Elle recopia soigneusement le contre-sort sur une feuille neuve, ajoutant les mots de sa propre main, les gestes inscrits dans la marge. Puis elle sortit de sa cachette le petit couteau qu’elle gardait pour ouvrir les lettres, en effleura la lame avec son pouce, et traça une entaille nette dans la chair de son index. Le sang perla, rouge vif. Elle le laissa tomber sur le parchemin, où il s’étala en une tache sombre.
Elle commença à réciter.
Les mots anciens se formèrent sur ses lèvres avec une facilité qui l’effraya, comme s’ils avaient toujours été là, tapis dans sa gorge, attendant qu’elle les arme. La pièce sembla se resserrer. L’air devint épais, presque solide. Elle sentit quelque chose bouger en elle – quelque chose d’immense, de visqueux, qui se tordait contre ses côtes comme un animal qu’on arrache à son terrier.
La douleur la plia en deux.
Elle continua. Les mots sortaient malgré les larmes, malgré le goût de fer qui lui emplissait la bouche, malgré la certitude grandissante qu’elle était en train de se vider de quelque chose qu’elle ne pourrait jamais reconstituer.
Puis tout s’arrêta.
Le silence s’abattit dans la pièce, si complet qu’elle entendait son propre cœur battre. Cordelia resta prostrée, les mains sur les genoux, haletante. Elle attendit que la magie revienne. Elle tâtonna, comme on cherche une dent arrachée avec sa langue – elle chercha la présence des autres, leur humeur, leur musique intérieure.
Rien.
Elle ferma les yeux et chercha plus fort. Elle pensa à la servante dans le couloir, à Dawkins en bas, au marquis quelque part sur une route, fuyant vers une chimère. Rien. Pas une note, pas un écho.
Elle était sourde au monde, enfin.
Les larmes vinrent sans prévenir, pas des larmes de tristesse – elle ne savait même plus ce qu’était la tristesse, maintenant, seulement une sensation vague, un poids informe qui ne ressemblait plus à rien de nommable. Elle pleura parce que son corps se souvenait de pleurer, parce que ses muscles connaissaient les gestes aussi bien qu’ils connaissaient la marche.
Elle prit la lettre de Roderick, la relut. Les mots n’avaient plus de couleur. Ils étaient des signes sur du papier, des arrangements d’encre.

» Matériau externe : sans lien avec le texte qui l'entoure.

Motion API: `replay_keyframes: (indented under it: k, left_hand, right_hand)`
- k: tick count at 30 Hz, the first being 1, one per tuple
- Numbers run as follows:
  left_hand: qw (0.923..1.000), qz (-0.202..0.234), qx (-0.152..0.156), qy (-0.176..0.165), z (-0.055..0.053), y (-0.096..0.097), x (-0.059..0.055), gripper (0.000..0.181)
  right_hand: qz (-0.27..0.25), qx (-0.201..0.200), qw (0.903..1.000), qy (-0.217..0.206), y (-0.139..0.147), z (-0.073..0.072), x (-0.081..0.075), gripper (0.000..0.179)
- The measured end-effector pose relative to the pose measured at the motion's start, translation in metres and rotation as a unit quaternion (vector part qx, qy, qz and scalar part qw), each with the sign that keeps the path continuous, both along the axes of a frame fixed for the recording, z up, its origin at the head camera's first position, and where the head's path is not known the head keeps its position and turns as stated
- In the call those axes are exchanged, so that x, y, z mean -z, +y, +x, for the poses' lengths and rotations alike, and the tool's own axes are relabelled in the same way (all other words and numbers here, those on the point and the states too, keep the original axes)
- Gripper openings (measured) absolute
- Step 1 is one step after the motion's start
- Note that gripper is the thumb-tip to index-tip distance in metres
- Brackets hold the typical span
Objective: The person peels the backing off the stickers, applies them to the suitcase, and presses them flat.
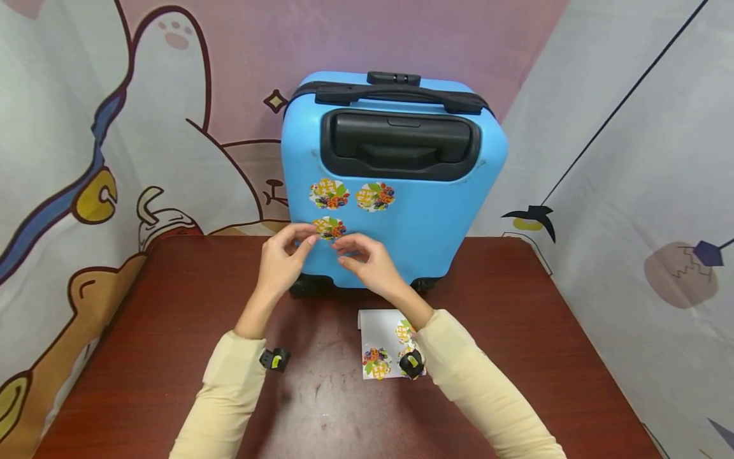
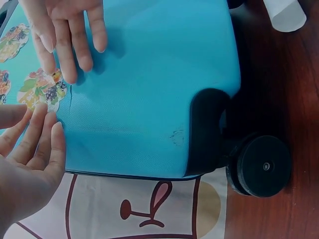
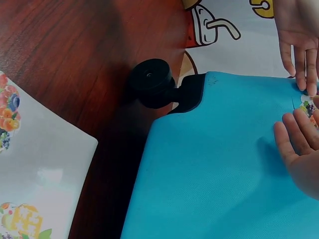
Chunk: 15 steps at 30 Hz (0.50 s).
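A light-blue suitcase stands upright at the back of the table. On its front is a round fruit sticker, low on the left, looking flat against the shell. My left hand touches the sticker's left edge, its fingers extended and thumb apart. From the other side my right hand reaches the lower right edge, its fingers fairly straight. Two matching stickers, one at left and one at right, sit above it. Fingertips cover part of the lower sticker's rim.
A white sticker sheet bearing several fruit stickers lies on the brown table, partly under the right forearm. Black wheels support the suitcase. Its black handle is on top. A cartoon-printed cloth hangs behind.
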<state>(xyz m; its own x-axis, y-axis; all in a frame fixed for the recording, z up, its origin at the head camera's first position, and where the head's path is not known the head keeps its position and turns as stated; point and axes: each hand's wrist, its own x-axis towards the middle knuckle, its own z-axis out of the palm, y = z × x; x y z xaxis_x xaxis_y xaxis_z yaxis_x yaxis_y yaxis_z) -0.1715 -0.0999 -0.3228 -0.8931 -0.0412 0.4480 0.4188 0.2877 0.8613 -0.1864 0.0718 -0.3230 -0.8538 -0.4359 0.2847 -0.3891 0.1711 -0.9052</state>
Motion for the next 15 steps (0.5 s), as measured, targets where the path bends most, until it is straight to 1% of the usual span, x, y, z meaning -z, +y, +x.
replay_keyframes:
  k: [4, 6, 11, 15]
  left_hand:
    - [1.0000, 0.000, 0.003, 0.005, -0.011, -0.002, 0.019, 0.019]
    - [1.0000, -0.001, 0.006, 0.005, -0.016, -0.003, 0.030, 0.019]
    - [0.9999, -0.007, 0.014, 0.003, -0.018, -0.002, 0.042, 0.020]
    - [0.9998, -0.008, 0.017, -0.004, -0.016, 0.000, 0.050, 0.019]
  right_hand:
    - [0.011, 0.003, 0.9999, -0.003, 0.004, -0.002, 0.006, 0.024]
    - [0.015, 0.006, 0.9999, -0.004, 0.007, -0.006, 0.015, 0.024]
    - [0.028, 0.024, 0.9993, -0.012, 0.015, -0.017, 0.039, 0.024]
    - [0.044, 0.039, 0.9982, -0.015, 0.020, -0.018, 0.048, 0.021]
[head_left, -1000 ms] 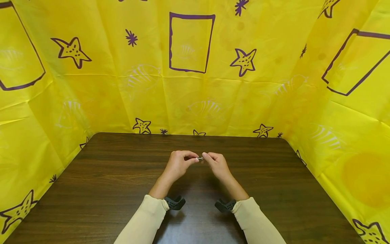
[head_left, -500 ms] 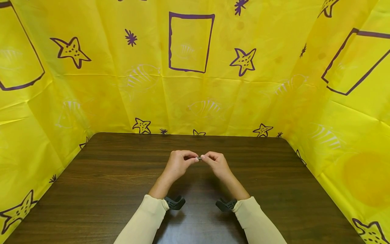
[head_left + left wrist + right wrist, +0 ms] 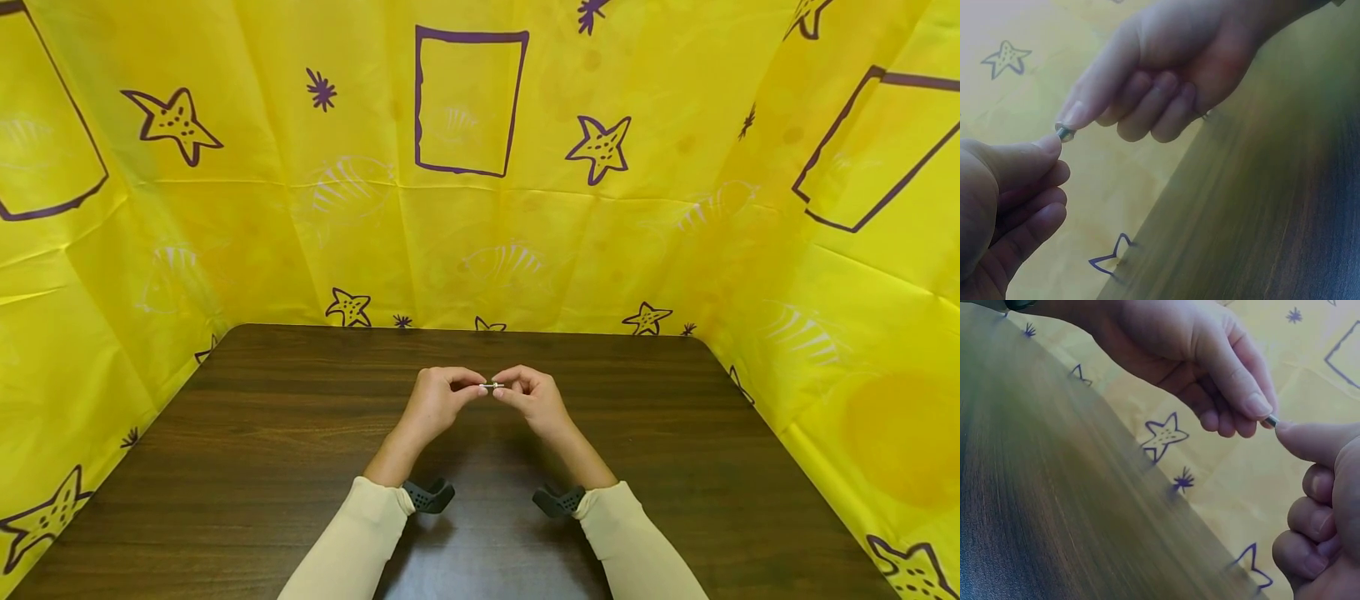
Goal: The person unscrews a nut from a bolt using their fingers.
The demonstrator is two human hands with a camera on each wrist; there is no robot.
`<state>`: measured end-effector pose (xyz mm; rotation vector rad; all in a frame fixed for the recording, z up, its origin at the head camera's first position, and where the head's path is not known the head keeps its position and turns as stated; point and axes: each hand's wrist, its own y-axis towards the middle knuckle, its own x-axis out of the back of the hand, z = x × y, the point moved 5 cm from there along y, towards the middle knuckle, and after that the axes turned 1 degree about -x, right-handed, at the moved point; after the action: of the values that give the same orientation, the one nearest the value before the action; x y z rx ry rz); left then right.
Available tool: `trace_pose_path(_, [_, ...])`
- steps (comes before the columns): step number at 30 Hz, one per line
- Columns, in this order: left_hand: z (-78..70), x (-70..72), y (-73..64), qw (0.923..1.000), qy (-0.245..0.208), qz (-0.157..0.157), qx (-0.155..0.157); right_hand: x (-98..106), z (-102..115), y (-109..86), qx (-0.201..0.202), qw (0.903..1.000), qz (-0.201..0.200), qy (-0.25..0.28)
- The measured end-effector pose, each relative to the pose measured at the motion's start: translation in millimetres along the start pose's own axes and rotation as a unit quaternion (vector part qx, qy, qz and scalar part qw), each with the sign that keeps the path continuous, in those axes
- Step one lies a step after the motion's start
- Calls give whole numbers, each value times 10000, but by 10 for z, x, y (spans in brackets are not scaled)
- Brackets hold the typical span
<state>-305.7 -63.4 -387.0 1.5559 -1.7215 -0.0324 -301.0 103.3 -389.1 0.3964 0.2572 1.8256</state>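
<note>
A small metal bolt (image 3: 487, 386) is held level between the two hands, above the far half of the table. My left hand (image 3: 437, 402) pinches one end of it between thumb and index finger. My right hand (image 3: 542, 403) has its thumb and index finger around a small nut (image 3: 496, 385) on the bolt, with the fingertips slightly parted in the head view. Threads on the bolt (image 3: 1062, 132) show between the fingertips in the left wrist view. The right wrist view shows a short length of bolt (image 3: 1272, 420); the fingers hide its ends.
A dark wood-grain table (image 3: 262, 467) lies under both hands. Yellow cloth (image 3: 480, 217) printed with starfish and fish hangs around its back and sides. Dark wrist mounts (image 3: 430, 497) sit at the cuffs of light sleeves (image 3: 352, 542).
The right thumb and index finger moved to the bolt, covered its right part, then parted slightly, leaving the nut showing. The left hand has stayed nearly still.
</note>
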Motion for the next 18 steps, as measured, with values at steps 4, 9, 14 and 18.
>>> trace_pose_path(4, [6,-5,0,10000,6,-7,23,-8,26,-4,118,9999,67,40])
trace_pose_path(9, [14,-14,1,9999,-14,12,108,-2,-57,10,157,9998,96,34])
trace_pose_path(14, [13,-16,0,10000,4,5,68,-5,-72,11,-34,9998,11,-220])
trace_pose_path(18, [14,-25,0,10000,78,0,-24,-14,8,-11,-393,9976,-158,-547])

Elle comprenait leur signification, mais plus leur poids.
La lettre qu’elle voulait lui écrire ne servait plus à rien – il était déjà parti. Mais elle pouvait encore agir. Il avait parlé d’une survivante, sur la côte. Une véritable Marlowe. Si elle pouvait la trouver, si elle pouvait la protéger avant Sir Hugh…

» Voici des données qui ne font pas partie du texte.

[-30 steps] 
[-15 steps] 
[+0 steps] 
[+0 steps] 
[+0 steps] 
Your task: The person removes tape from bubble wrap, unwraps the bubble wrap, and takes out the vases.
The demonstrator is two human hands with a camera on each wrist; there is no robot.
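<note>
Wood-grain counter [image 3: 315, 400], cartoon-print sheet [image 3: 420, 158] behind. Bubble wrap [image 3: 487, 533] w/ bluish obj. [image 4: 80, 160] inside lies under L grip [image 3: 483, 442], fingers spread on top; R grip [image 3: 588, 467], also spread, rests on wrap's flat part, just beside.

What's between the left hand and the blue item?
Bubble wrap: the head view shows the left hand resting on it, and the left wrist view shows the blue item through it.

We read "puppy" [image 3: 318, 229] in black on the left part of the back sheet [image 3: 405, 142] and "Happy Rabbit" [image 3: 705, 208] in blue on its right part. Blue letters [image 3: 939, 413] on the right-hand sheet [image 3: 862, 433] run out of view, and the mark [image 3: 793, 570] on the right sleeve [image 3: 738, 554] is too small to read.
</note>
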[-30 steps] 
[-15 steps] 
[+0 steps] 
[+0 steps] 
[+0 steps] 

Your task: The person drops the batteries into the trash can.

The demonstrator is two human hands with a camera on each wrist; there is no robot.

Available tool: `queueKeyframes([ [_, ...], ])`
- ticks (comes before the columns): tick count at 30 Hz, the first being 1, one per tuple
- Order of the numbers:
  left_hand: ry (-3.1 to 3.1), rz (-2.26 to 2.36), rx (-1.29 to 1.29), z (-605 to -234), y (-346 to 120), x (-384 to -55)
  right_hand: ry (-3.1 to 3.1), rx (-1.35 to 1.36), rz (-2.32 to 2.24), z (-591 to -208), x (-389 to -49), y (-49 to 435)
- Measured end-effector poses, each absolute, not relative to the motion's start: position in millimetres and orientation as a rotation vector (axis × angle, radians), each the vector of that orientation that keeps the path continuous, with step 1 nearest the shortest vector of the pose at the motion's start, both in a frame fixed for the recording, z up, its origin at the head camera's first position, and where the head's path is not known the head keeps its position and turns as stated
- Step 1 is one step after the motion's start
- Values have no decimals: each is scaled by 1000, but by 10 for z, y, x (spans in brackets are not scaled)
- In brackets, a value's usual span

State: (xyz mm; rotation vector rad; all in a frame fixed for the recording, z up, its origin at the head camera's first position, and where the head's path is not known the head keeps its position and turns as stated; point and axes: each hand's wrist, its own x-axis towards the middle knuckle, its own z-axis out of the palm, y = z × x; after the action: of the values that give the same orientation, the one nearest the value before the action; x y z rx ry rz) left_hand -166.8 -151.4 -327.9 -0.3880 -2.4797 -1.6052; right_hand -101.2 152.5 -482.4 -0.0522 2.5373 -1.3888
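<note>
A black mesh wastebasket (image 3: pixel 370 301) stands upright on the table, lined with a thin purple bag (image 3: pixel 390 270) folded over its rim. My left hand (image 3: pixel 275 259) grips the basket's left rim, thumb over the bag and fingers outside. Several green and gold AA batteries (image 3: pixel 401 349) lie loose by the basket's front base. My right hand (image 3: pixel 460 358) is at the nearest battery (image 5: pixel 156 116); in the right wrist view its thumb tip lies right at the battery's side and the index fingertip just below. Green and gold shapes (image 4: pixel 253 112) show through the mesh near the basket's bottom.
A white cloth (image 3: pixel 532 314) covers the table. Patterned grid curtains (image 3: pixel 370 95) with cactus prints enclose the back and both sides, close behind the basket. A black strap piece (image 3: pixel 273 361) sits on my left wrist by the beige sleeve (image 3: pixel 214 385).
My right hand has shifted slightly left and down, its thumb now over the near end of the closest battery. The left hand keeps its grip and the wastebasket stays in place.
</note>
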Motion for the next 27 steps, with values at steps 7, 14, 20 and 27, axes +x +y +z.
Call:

Elle plia les deux papiers, les mit dans un même étui de cuir. Elle se leva.
Elle n’avait plus de magie. Mais elle avait encore une famille, quelque part, menacée par un dément. Elle avait un mari qui l’aimait peut-être – elle ne pouvait plus le sentir, mais elle pouvait encore choisir d’y croire.

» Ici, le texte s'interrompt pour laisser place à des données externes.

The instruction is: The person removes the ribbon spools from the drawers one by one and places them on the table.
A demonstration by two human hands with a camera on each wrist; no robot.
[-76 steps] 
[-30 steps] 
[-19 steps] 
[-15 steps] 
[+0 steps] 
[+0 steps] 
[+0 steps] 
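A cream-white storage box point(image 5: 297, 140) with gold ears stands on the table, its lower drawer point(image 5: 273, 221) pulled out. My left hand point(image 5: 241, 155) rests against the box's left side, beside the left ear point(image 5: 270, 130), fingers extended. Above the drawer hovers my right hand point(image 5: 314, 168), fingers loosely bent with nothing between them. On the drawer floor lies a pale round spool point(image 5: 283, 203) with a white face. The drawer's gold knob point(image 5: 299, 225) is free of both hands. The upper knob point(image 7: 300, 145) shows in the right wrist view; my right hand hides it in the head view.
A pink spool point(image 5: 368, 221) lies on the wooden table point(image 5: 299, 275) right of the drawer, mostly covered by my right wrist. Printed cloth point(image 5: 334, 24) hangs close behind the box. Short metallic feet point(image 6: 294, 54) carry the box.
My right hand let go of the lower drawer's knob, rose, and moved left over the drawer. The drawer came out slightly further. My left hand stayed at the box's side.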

« Dawkins ! » appela-t-elle.
Le valet apparut dans l’embrasure, surpris de la voir debout, droite, le visage pâle mais les yeux secs.
« Madame ? »
« Préparez une voiture légère. Et trouvez-moi une carte de la côte, de la région de Bexhill jusqu’à Brighton. »
« Vous partez, madame ? »
Elle passa devant lui sans répondre, l’étui de cuir serré contre sa poitrine. Dehors, Londres se réveillait sous une pluie fine. Les toits luisaient, gris et propres, comme si le monde avait été lavé de tout ce qui aurait pu la retenir ici.